Dosen muda itu terpandang dari arah duduk Wadiarini Anya. Sedang  melihat kesana kemari, ada yang dicari. Gawainya ditempelkan di telinga kirinya.
Pemuda kidal yang celingukan, datang pakai jin penuh tempelan badge, kaos jersey oranye kesebelasan Belanda. Sepatunya kets merah menyala.
"Maaf, pak Suwardi, ... itu pak  Andre..." memberi isyarat minta ijin, lalu Wadiarini Anya beranjak ke arah si dosen muda.
"Pak Andre, saya duduk di sana, ..."
"Di sana saja, biar jelas melihat yang nyanyi, ...."
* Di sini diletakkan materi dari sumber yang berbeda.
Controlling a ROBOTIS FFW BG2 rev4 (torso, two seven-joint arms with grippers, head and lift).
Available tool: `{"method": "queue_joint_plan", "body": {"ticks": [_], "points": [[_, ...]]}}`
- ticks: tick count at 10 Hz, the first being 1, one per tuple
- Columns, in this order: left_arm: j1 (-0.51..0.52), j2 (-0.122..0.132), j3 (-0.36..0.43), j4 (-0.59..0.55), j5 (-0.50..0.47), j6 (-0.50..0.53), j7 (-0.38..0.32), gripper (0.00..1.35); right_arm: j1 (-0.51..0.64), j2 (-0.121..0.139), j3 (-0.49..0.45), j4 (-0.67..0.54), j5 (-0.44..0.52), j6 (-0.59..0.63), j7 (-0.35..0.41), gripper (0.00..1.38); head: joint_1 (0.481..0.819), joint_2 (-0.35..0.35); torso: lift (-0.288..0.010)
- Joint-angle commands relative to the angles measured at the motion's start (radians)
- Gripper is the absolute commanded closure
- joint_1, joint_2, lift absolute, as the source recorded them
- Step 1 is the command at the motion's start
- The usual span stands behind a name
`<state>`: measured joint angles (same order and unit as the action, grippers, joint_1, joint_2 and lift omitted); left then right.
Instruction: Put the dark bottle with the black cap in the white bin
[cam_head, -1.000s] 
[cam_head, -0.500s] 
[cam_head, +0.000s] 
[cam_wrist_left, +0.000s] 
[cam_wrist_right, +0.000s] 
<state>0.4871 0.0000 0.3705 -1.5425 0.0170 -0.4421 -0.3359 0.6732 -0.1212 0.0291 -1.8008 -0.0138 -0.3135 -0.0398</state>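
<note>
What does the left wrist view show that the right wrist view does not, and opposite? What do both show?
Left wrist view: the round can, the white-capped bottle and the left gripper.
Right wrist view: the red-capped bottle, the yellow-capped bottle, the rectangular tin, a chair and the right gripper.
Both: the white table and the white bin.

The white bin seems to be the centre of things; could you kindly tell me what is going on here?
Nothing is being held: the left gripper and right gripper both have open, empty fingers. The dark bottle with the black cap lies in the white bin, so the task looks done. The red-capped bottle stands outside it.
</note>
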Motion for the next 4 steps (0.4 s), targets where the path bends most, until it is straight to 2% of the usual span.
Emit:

"Di sana saya bersama Pak Suwardi, ..." Wadiarini Anya tidak menghiraukan perkataan sosok bersepatu merah itu.
Gadis itu langsung balik badan dan setengah berlari ke arah mejanya. Tiba-tiba merasa terlindungi dengan adanya pak Suwardi.
Didepan dosen senior, Wadiarini Anya merasa bebas mengamati dosen muda itu. Suara, gaya dan dari beberapa sudut dari penglihatannya. Mirip Warsono Sersan Mayor, cuma agak angkuh. Selain perlu sepatu ber-hak lima senti, supaya tingginya setara si Sersan Mayor.
"You, 'kok, mengurus-urusan kantor di sini. Tolong lain kali, gunakan ruang dosen atau ruang kelas, yaa ..." kalimat itu membuat Bang Andre yang tadi sok kece, jadi salah tingkah.
"Saya sedang makan, kebetulan ada Mbak ini, di sini. Saya merasa perlu segera mendapat jawabannya. ... Dari tiga orang yang saya minta, 'lho,.... Belum ada yang, you sampaikan hasilnya, ..."
Kini, pengena kaos klub sepakbola Belanda itu, seperti daun kangkung yang dipanen dua hari yang lalu. Layu.